Despite Lord Weinstock's indications to investors last year that GEC's nominations committee was planning to resolve the succession issue, investors say little progress seems to have been made. Their concerns were fuelled by what were described by one fund manger as "whisperings" about Lord Weinstock's son being groomed to replace him as managing director.
"Institutions would be horrified if Simon Weinstock was imposed as head. People who know him tell me he is not the right candidate to lead the company," the fund manager said.
Lord Weinstock, 71, is due to step down next year, though he is unlikely to leave the company completely. There is also confusion about the position of Lord Prior, who is expected to relinquish the chairmanship at around the same time.
Simon Weinstock, 43, joined GEC as commercial manager in 1983, and joined the board as commercial director in 1987. He is the largest shareholder on the board, with 31 million shares.
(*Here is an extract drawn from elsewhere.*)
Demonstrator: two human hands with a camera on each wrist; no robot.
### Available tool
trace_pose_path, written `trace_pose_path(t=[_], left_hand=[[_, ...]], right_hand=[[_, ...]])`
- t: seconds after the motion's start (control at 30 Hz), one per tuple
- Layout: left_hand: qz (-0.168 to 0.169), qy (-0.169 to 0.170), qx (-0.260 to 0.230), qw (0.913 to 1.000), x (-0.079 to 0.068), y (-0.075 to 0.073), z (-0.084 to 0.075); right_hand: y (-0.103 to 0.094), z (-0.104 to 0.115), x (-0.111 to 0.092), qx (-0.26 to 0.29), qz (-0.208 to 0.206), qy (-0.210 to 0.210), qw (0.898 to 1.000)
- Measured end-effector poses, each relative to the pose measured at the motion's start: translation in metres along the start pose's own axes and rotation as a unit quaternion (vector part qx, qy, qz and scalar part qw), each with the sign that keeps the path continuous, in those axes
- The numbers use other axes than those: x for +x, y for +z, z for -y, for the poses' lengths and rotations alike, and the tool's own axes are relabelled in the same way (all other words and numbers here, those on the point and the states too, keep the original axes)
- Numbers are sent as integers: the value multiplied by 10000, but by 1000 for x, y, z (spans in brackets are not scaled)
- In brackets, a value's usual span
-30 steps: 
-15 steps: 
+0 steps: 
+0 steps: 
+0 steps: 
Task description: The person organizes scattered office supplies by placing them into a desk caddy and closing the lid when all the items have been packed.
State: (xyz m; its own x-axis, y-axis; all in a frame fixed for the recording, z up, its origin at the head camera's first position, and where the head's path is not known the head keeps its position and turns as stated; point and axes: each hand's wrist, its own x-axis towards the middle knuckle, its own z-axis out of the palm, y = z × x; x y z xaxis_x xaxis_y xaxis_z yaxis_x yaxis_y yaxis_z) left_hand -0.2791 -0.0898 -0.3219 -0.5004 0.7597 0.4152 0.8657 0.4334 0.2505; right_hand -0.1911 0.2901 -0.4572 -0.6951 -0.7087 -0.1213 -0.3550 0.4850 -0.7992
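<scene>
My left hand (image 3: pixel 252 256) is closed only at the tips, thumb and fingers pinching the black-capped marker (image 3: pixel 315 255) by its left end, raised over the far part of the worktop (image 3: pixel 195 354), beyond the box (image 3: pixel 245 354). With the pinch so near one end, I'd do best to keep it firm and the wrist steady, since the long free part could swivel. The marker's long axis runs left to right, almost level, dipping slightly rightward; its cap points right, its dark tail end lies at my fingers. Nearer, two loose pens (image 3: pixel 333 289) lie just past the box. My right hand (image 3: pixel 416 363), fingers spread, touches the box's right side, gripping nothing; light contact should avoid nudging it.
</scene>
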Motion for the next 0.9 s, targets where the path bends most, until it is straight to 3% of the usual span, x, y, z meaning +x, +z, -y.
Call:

Another institution said that, although the succession had been an issue for years, concern had grown because there was now a deadline due to Lord Weinstock stepping down.
GEC's recent stock market underperformance has heightened concerns that Lord Weinstock may be losing his grip on the empire. "It is not as if the company is sitting on a unique pedestal of performance," said one institution. "Quoted companies live or die by their long-term share price performance. Recently GEC has lagged the market."
While the share price of other major UK manufacturers, like British Aerospace or GKN, have sped ahead on news of big orders or increased profits, GEC's shares have languished.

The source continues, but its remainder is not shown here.